[Exercise aim]: Take the listing from its first line through the line that contains "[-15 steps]" and please retype those lines exactly, leaving out the pictures.

[Collected data]:
□ □ □ □ □

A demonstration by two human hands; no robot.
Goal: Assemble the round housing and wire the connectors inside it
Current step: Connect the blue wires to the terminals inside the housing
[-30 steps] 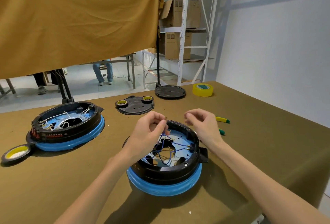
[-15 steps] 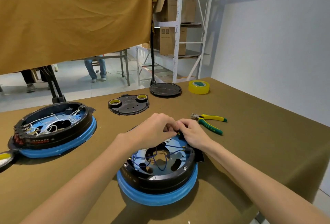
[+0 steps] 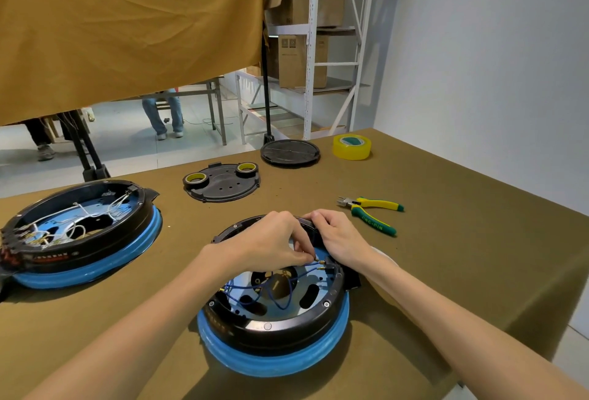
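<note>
A round black housing (image 3: pixel 274 326) on a blue ring stands on the table right in front of me, open at the top, with thin blue wires (image 3: pixel 271 288) looping across its shiny inner plate. My left hand (image 3: pixel 271 243) hovers over the housing's far side and pinches a blue wire end with a small brass connector (image 3: pixel 320 261). My right hand (image 3: pixel 338 235) rests curled on the far right rim, gripping the black rim by the connector block. The far rim is hidden under both hands.
A second black housing (image 3: pixel 79 234) with white wires sits at the left. Behind lie a black cover plate (image 3: pixel 223 184) carrying two tape rolls, a round black lid (image 3: pixel 290 152), a yellow tape roll (image 3: pixel 351 147) and green-yellow pliers (image 3: pixel 371 213). The table's edge runs along the right.
Both hands came down from above the housing onto its far right rim. The left hand now pinches a wire end at the connector block, and the right hand has settled on the rim.
</note>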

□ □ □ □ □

[Answer for the task]:
A demonstration by two human hands; no robot.
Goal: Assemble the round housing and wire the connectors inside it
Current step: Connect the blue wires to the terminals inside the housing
[-30 steps] 
[-15 steps] 

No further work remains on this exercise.